She glanced nervously into the mirror and saw reflected behind her the very woman she had been discussing.
Vaguely she heard Fran saying something about tit for tat and life being a two-way street, but for the moment she was incapable of hearing or speaking. Instead, she gazed spellbound at the reflection of the tall dark girl whom she melodramatically labelled as The Other Woman. She had the disturbing feeling of having seen her somewhere before.
The Other Woman wasn't paying attention to her or to anyone else in the Powder Room. The Other Woman ran a comb nervously through her long, dark hair, gave it a pat and seemed satisfied with the results.
How vain, Mary thought. Long bobs went out years ago, she continued in her condemnation, forgetful that she had just recently found Fran's dirty red mane the quintessence of glamor.
Then The Other Woman bent closer to the mirror for a closer scrutiny.
Nearsighted? Now Mary could see the face clearly in the dressing-table lights and was almost wounded to observe the purity of the skin, the depth of the large dark eyes. If The Other Woman had to exist at all, couldn't she have been considerate enough to be pockmarked or badly made up?
Now The Other Woman fumbled in her bag for a lipstick. She applied it with a hand that trembled slightly and her mouth seemed to twitch once or twice. Nor was The Other Woman's breathing absolutely regular. Drink? Dope? Lust? For all her poise, The Other Woman was obviously an extreme neurotic and in a state about something. She knew quite a lot of neurotic people, besides her sister Alice, and she had never been able to surmount the sneaking envy of the well-adjusted for the disturbed. It was so dull to be normal, so interesting to be neurotic—unless you happened to be Alice.

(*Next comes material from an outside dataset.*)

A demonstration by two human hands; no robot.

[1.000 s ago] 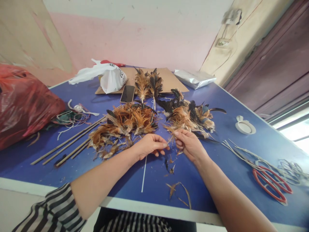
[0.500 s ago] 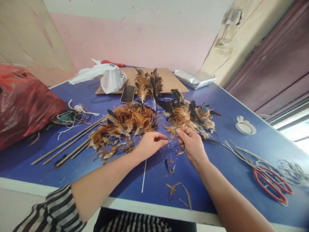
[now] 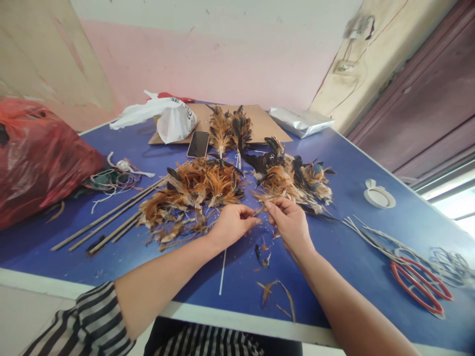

So this was how John had been spending his time in New York. He had dismissed her as a dreary little housewife, exiled her to the remote acres of Riveredge and had taken up with this torrid temptress undoubtedly versed in all the bedtime tricks that nicely brought-up American girls just wouldn't know. How pathetic and boring he must have found her prosaic lovemaking as compared—and of course he must have been comparing the suburban style unfavorably with the metropolitan technique every moment of the time—to the Continental fillips of The Other Woman's.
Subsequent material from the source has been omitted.